As an example, if we create a file temp.txt with 2 chunks worth of data, and then the first chunk of data is changed, we could see the following:
Sequence number | Offset | Object ID | Chunk ID | Notes |
1000 | 0x29400 | 500 | 0 | Object header containing file name "temp.txt" and other metadata |
1000 | 0x29c40 | 500 | 1 | First chunk of "temp.txt" |
1000 | 0x2a480 | 500 | 2 | Second chunk of "temp.txt" |
1000 | 0x2acc0 | 500 | 1 | First chunk of "temp.txt" |
The first version of chunk 1 is still there, but since we have a newer one it will now be ignored.
If after that we delete the file, it will get two new header blocks with the file named changed to "unlinked" or "deleted", the size set to zero, and the parent ID set to the unlinked or deleted folders.
Sequence number | Offset | Object ID | Chunk ID | Notes |
1000 | 0x29400 | 500 | 0 | Object header containing file name "temp.txt" and other metadata |
1000 | 0x29c40 | 500 | 1 | First chunk of "temp.txt" |
1000 | 0x2a480 | 500 | 2 | Second chunk of "temp.txt" |
1000 | 0x2acc0 | 500 | 1 | First chunk of "temp.txt" |
1006 | 0x02940 | 500 | 0 | Unlinked header |
1006 | 0x03180 | 500 | 0 | Deleted header |
Again, all the old data is still present (though at some point it may be garbage collected) but it will be ignored since we have a new header.
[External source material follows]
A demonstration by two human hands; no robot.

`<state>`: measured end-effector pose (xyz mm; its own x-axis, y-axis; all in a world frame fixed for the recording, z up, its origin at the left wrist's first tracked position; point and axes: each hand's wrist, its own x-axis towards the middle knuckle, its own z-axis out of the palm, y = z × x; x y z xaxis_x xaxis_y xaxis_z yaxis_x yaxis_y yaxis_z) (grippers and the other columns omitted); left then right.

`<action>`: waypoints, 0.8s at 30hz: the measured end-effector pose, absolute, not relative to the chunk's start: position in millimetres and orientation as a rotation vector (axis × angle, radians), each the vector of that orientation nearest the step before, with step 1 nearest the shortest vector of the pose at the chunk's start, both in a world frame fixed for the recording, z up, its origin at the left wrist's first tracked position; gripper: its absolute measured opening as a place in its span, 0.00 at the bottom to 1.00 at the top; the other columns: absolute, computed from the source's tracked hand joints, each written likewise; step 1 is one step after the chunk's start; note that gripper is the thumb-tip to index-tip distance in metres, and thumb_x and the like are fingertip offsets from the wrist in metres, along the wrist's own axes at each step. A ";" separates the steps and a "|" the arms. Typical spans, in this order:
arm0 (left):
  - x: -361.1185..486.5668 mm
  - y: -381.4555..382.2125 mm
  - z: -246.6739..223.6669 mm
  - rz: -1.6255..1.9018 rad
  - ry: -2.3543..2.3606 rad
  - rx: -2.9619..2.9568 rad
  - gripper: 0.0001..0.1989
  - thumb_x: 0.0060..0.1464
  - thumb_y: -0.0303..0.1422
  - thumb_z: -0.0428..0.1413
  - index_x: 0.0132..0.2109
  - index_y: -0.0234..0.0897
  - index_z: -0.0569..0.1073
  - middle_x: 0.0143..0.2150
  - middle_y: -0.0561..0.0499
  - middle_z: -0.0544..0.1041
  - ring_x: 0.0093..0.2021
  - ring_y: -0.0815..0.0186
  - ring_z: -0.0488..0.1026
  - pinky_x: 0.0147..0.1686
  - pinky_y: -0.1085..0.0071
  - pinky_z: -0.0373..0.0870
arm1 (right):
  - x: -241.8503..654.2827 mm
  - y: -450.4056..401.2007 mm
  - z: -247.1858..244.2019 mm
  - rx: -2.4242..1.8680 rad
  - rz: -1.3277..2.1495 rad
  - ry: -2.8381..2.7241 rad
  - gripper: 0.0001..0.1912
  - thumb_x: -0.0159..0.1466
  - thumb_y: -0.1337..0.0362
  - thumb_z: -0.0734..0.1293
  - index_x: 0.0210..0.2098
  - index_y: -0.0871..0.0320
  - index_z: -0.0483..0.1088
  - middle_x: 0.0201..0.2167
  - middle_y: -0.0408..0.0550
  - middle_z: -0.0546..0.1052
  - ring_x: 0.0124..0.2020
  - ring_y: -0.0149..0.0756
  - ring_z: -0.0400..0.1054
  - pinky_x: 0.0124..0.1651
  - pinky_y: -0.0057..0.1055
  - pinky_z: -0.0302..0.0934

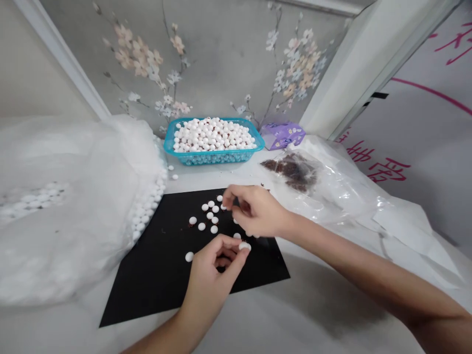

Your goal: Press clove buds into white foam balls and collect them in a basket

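My left hand (217, 268) is closed, pinching a small white ball (244, 246) between thumb and forefinger. A tiny reddish-brown bit shows just above that ball. Farther up, my right hand (256, 210) hovers over the black sheet (155, 275) with its fingers bent. Its thumb and forefinger are apart, and I see nothing held between them. Several loose white balls (214, 220) lie on the sheet left of the right hand, a few with reddish-brown bits under them. Others are partly hidden beneath that hand. One white ball (189, 256) sits alone by my left wrist.
Behind the sheet stands a blue basket (217, 158) heaped with white balls. A large clear bag of white balls (73, 221) takes up the left. At right lie a plastic bag of reddish-brown pieces (295, 172) and a purple tissue pack (283, 135), near the wall.
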<state>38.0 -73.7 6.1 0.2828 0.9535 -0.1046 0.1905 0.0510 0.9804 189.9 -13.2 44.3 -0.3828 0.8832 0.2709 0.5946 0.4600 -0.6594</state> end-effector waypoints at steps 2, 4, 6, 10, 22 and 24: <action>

Also note how the deleted header has a lower offset than the older data but a higher sequence number.
Yaffs2 TSK Configuration File
The Yaffs2 code in TSK uses the most common settings for page and spare size, and number of chunks per block, and attempts to detect the spare area offsets, but if this fails the user can create a configuration file. This configuration file should have the same name as the image (or the first segment of the image) followed by "-yaffs2.config" (MAY CHANGE).
Configuration File Format
The configuration file supports the following parameters:
- Flash layout-related (any combination of these can be present; missing values will go to defaults)
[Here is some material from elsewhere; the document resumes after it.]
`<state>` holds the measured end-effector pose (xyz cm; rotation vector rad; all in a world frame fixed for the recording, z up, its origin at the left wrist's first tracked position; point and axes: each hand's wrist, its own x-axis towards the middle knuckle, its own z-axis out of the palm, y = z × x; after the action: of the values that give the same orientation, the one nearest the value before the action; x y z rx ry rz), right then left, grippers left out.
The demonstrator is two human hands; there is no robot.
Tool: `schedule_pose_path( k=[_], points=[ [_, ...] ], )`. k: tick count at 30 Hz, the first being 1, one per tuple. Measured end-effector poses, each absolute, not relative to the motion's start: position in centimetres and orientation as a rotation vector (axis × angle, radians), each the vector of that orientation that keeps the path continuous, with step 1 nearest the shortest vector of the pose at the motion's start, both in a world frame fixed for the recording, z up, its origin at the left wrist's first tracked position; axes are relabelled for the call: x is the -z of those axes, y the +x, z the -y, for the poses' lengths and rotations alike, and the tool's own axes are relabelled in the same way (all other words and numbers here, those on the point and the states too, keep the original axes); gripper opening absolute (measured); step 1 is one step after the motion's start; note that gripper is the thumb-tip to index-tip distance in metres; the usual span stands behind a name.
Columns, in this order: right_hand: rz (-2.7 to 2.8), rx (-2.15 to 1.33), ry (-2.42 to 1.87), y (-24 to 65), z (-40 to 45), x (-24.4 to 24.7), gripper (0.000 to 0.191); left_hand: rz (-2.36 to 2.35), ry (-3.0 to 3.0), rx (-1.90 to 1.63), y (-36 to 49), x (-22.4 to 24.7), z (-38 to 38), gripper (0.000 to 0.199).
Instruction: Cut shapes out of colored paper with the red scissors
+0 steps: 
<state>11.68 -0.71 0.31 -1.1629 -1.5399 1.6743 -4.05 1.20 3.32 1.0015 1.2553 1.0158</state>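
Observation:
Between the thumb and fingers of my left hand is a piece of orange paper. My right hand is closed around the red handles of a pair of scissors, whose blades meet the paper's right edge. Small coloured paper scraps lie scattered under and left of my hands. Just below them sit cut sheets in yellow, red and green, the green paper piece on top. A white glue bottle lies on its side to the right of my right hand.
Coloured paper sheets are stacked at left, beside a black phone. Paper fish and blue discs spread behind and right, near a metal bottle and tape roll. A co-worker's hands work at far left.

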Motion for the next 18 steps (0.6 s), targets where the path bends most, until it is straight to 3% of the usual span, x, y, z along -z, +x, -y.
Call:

- flash_page_size (default 2048)
- flash_spare_size (default 64)
- flash_chunks_per_block (default 64)
- Spare layout-related (need either all three or none - auto-dectection routine will run if none are specified)
- spare_seq_num_offset
- spare_obj_id_offset
- spare_chunk_id_offset
See the Yaffs2 summary above or look in the references for more information on each field. Note that there is a fourth spare area field, nBytes, but it is not currently needed to load a Yaffs2 image so we omit it from the configuration file.
Sample Configuration File
# Yaffs2 config file spare_seq_num_offset = 12 spare_obj_id_offset = 16 spare_chunk_id_offset = 20 flash_page_size = 4096 flash_spare_size = 128
In this case, flash_chunks_per_block will go to the default value.